Enhancing comfort & safety in cars, trucks, & buses driven by combustion engines require more installed electric power on board. As of now, the claw-pole-rotor generator is the only category of automotive generator used in industry, with whole powers per unit up to 5 kW and speeds up to 18,000 rpm
A solid rotor claw-pole structure possessing ring-shaped single direct current (DC) excitation coil, though supplied via slip-rings & brushes from the battery on board, has proven to be simple & reliable, with low cost, low volume and low excitation power loss. In common, the claw-pole-rotor generator is a 3-phase generator with 3 or 6 slots per pole & with 12, 14, 16, 18 poles, & a diode full power rectifier.

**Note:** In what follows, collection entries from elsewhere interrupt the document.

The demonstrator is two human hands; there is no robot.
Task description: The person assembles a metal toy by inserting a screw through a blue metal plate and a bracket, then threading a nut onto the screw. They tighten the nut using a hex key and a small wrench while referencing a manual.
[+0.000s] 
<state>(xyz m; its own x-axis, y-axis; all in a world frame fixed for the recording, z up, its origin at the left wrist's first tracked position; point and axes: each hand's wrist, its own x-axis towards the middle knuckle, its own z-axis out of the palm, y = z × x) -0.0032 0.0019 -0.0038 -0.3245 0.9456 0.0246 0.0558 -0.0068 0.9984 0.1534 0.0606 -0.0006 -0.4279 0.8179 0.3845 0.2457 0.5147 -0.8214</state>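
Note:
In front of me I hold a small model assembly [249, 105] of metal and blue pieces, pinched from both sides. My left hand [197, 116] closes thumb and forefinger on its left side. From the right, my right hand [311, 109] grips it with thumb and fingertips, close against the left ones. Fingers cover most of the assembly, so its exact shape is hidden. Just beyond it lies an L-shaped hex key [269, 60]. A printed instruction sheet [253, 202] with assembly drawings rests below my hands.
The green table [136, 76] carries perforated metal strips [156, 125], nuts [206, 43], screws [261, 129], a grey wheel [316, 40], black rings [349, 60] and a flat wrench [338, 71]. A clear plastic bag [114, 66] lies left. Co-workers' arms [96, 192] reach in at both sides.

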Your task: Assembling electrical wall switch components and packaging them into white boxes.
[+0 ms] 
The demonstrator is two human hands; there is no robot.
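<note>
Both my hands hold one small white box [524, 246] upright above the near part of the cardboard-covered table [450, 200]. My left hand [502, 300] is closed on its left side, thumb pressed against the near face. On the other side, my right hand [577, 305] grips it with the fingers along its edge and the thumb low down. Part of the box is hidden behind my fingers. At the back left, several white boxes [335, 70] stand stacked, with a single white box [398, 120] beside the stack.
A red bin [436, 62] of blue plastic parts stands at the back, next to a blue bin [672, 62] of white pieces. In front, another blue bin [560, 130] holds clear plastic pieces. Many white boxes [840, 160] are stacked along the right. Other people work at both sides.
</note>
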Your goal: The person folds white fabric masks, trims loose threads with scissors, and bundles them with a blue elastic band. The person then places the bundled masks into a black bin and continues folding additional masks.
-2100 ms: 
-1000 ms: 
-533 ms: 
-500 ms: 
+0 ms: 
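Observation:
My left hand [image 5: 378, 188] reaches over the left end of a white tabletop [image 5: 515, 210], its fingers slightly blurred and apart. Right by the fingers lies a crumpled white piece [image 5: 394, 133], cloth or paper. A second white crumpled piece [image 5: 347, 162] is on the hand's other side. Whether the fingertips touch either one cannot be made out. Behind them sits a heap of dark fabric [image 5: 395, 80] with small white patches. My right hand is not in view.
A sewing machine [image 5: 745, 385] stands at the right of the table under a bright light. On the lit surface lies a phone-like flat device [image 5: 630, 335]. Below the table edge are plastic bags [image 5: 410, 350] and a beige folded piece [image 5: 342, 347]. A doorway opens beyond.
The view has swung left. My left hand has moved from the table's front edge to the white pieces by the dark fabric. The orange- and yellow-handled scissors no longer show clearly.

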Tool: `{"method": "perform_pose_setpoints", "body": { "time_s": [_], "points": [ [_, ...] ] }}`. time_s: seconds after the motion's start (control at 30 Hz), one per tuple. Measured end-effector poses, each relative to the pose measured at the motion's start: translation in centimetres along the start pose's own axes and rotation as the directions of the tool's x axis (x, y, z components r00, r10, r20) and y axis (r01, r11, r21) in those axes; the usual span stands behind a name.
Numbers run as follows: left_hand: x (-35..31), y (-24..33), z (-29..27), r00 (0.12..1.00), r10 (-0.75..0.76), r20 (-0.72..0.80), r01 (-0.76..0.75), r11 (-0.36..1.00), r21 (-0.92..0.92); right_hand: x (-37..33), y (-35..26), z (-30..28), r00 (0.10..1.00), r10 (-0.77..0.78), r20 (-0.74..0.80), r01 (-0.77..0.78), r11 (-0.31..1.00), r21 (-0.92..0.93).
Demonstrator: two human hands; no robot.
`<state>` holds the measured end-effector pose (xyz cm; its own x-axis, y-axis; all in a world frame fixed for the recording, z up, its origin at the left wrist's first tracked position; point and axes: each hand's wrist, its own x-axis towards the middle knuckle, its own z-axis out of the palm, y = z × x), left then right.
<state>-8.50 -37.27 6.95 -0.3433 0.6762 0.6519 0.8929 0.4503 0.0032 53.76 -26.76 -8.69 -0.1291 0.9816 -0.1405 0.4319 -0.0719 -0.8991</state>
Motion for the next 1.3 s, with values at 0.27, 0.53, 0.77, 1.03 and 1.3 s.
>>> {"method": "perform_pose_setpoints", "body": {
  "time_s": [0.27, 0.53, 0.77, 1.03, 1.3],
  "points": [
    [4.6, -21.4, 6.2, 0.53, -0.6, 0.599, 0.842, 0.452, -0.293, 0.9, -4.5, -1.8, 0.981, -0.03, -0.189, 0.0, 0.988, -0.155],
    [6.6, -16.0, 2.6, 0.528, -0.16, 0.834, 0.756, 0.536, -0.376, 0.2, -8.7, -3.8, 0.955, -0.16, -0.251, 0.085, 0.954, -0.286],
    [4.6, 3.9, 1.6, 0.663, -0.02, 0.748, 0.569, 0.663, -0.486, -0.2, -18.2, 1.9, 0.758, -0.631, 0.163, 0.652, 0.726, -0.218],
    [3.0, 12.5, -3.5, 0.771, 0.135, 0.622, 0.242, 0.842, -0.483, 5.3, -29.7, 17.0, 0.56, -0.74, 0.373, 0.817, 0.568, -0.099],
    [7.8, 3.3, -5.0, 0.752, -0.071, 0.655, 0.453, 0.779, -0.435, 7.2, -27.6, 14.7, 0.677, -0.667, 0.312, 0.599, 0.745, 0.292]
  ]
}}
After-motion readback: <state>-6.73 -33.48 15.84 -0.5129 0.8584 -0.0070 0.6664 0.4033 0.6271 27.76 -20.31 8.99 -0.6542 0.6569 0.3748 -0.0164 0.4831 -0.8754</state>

Its major demerit is the rather large losses (due to low efficiency), around just 50% when operating at full power & high speed. Generating electricity on board with such high losses is no longer acceptable as the electric power requirements per vehicle increase. Enhancements to the claw-pole-rotor (or Lundell) generator design for better efficiency at higher powers per unit are currently under insistent investigation by both industry & academia, & encouraging results were recently published. A cross-section of a typical industrial claw-pole-rotor generator is shown in diagram 6.1. It includes the following main components:
1. Uniformly slotted laminated stator iron core
2. Three-phase alternating current (AC) winding: typically one layer with q = 1, 2 slots per pole per phase, star or delta connection of phases
3. Claw-pole rotor made of solid iron parts that surround the ring-shaped DC-fed excitation (single) coil
4. Copper slip-rings with low voltage drop brushes to transfer power to the DC excitation coil on the rotor
5. Bearings & an end frame made of 2 sides - the slip-ring side & the drive-end side; the generator is driven by the internal combustion engine (ICE) by means of a belt transmission The Lundell generator AC output is rectified through a 3- or 4-leg diode rectifier & connected dc batteries are used, but 42 Vdc batteries are now used as a new standard for automotive application loads. The diodes D1 to D6 (D8) serve the full-power output rectification & are designed for the maximum power of the generator. For huge units (for trucks, etc.), 3 elementary diodes in parallel are mounted on radiator semi-legs to fulfill the requirement of rather high current levels involved (28 Vdc batteries are representative for large vehicles).